Repeat the data below word for word.
Segment Open
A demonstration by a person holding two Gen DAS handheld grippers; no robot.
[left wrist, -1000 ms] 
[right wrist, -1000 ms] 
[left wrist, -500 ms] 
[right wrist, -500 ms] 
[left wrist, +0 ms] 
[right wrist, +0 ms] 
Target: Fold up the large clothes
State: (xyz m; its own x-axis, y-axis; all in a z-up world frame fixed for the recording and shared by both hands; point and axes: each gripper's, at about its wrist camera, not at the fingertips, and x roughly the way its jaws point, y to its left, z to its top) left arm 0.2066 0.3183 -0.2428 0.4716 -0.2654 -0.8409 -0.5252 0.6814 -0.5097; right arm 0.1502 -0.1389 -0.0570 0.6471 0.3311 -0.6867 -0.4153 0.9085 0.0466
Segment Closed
*RESULT FOR THIS TASK*.
A demonstration by a person holding two Gen DAS handheld grippers; no robot.
[left wrist, -1000 ms] 
[right wrist, -1000 ms] 
[left wrist, -500 ms] 
[right wrist, -500 ms] 
[left wrist, +0 ms] 
[right wrist, +0 ms] 
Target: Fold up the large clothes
State: (xyz m; its own x-axis, y-axis; all in a z-up world frame fixed for the recording and shared by both hands; point and axes: each gripper's, at about its wrist camera, not at the fingertips, and x roughly the way its jaws point, y to its left, z to its top) left arm 0.2066 0.3183 -0.2428 0.4716 -0.2654 -0.8409 -0.5252 0.6814 -0.5097; right arm 0.1502 -0.1389 -0.0570 0.6471 0.3311 -0.6867 -0.4153 0.9085 0.0466

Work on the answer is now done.